- torch.Tensor is the fundamental data structure in pytorch.
- it's a data structure used to store and manipulate data.
- like a numpy array contains data of same type. 
- can hold scalars, vectors, matrices and n dimensional arrays
- derived from torch.Tensor class. 
- tensor operations are faster than numpy for gpu acceleration
- tensors can be stored and manipulated at scale using distributed processing on multiple cpus and gpus
- tensors keep track of their graph computations (autograd) which is a key part of implementing a deep learning library

- By default, the tensor data type will be derived from the input data type and the tensor will be allocated to the cpu device. 
- we can add two tensors directly with + sign as tensors support operator overloading. 

In [1]:
import torch

x = torch.tensor([[1, 2, 3], [4, 5, 6]])
y = torch.tensor([[7, 8, 9], [10, 11, 12]])
z = x + y
print(z)
print(z.size())

tensor([[ 8, 10, 12],
        [14, 16, 18]])
torch.Size([2, 3])


torch.Tensor() is deprecated version of torch.tensor(). torch.Tensor() is alias for torch.FloatTensor()
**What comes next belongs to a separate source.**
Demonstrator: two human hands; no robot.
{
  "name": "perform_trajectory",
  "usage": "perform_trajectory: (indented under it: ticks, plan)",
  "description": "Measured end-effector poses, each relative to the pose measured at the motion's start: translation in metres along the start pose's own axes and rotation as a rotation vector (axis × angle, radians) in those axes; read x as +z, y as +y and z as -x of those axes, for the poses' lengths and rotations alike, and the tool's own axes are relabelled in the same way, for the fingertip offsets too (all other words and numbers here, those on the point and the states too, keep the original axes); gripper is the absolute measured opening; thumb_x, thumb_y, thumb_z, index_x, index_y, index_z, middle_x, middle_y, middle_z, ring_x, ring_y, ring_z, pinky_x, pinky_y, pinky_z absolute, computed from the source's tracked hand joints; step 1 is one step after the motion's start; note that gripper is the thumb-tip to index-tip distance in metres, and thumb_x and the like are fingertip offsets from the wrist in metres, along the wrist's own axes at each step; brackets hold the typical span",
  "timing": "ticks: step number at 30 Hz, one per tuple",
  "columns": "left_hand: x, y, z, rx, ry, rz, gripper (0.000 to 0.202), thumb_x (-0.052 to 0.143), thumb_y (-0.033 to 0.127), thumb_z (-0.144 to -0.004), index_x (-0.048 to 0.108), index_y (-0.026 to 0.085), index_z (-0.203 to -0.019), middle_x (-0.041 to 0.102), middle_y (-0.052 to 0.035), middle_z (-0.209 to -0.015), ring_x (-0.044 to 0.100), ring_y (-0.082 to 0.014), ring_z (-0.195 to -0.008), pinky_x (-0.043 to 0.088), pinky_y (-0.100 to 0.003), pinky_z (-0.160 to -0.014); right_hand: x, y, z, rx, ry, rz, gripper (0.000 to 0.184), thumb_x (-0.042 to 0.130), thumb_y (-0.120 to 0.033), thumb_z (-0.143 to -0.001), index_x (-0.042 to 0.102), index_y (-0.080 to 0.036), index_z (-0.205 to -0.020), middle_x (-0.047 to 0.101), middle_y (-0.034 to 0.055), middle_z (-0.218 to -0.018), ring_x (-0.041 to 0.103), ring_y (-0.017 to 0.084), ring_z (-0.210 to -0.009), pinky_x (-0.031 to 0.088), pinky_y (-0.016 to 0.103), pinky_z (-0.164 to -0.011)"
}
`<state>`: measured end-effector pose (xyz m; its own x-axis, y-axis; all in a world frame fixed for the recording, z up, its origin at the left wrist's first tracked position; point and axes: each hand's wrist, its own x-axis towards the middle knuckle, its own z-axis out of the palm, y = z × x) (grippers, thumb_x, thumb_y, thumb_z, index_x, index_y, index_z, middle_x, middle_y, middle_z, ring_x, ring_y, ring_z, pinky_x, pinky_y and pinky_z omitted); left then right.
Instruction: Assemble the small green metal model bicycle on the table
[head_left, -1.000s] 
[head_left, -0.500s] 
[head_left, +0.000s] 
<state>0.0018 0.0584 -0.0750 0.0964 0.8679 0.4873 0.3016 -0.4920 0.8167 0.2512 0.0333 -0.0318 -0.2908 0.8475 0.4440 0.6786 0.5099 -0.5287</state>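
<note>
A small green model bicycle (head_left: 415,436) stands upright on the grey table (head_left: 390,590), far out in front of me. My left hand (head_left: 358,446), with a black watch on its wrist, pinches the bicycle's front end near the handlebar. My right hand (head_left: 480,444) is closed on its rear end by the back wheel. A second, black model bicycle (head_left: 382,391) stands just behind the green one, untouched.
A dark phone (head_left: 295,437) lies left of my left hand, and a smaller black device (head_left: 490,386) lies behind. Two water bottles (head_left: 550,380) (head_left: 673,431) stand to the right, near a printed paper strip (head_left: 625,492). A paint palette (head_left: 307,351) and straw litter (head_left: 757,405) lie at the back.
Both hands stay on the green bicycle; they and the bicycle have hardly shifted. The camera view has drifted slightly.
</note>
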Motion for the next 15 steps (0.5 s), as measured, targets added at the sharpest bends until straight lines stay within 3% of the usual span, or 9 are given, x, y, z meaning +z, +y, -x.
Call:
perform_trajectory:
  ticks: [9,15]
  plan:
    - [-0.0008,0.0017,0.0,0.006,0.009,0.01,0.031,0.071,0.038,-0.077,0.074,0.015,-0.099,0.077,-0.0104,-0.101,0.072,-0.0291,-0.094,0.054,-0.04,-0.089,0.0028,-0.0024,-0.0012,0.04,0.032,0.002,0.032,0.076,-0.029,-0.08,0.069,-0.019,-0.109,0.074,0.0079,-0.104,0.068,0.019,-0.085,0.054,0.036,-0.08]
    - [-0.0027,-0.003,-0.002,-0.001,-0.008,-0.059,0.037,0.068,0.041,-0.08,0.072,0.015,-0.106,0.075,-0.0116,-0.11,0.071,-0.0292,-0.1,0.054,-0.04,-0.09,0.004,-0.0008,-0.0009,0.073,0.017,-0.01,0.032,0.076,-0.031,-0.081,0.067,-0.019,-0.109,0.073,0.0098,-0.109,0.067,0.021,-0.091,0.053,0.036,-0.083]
- storage location can be accessed with z.device attribute
- torch.cuda.is_available() will return True if device has GPU support. 
- ouput for torch.cuda.is_available() will tell how many GPUs are availbale and which one to use. 

In [2]:
device = 'cuda' if torch.cuda.is_available() else 'cpu'

x = torch.tensor([[1, 2, 3], [4, 5, 6]], device = device)
y = torch.tensor([[7, 8, 9], [10, 11, 12]], device = device)
z = x + y
print(z)
print(z.size())
print(z.device)

tensor([[ 8, 10, 12],
        [14, 16, 18]], device='cuda:0')
torch.Size([2, 3])
cuda:0


- it's common to transfer tensor from one device to another 
- can be done with torch.to() method. 
- further operations on moved tensor will store results in target device
- operations between tensors in different devices will result in errors. 

In [3]:
device = 'cuda' if torch.cuda.is_available() else 'cpu'
x = x.to(device)
y = y.to(device)
z = x+y
z = z.to('cpu')
print(z.device)

cpu


the following are equivalent. they can be used instead of device objects
- device = 'cuda'
- device = torch.device('cuda')
- device = 'cuda:0'
- device = torch.device('cuda:0')

- tensors can be created from preexisting numeric data(python data structures, numpy arrays etc.,), create random samplings. 

In [4]:
import numpy

# python list
w = torch.tensor([1, 2, 3])
# python tuple
w = torch.tensor((1, 2, 3))
# numpy array
w = torch.tensor(numpy.array([1, 2, 3]))
# uninitialized
w = torch.empty(100, 200)
# all elements are 0s and shape is provided
w = torch.zeros(100, 200)
# all elements are 1s and shape is provided
w = torch.ones(100, 200)

In [5]:
# 100x200 tensor with elements from uniform distribution on the interval [0, 1)
w = torch.rand(100, 200)
# 100x200 tensor with elements from normal distribution with mean 0 and variance 1
w = torch.randn(100, 200)
# 100x200 elements are random integers between 5 and 10
w = torch.randint(5, 10, (100, 200))
# specifying device and datatype
w = torch.empty((100, 200), dtype = torch.float64, device = 'cuda')
# intialized to have same size, data type and device as another tensor
w = torch.empty_like(w)

- ones_like and zeros_like() can also be used to create tensors similar to other tensors. 
- linspace() can be used to create tensor with linearly spaced points between two points. 
- logspace() can be used to create tensor with logarithmically spaced points between two points. 
- eye() can be used to create a tensor with ones on diagonals and zeros everywhere else ie., identity matrix
- full() create tensor of specified shape filled with specified value
- load() and save() to load from and save to pickle files
- torch.numpy() and torch.tolist() to convert tensors to numpy arrays and python lists. 
- torch.bernoully() draws binnary random numbers from a bernoulli distribution

- x.dtype to get data type 
- x.device to get device
- x.shape to get shape
- x.ndim to get rank aka number of dimensions
- x.requires_grad indicates whether the tensor keeps track of graph computations 
- x.grad contains actual gradients if requires_grad is true
- x.grad_fn stores graph computation function used
- x.is_cuda, x.is_sparse, x.is_quantized, x.is_leaf, x.is_mkldnn various indicators 
- x.layout indicates how tensor is laid out in memory

In [6]:
w.layout

torch.strided

In [8]:
w = torch.tensor([1, 2, 3], dtype = torch.float32)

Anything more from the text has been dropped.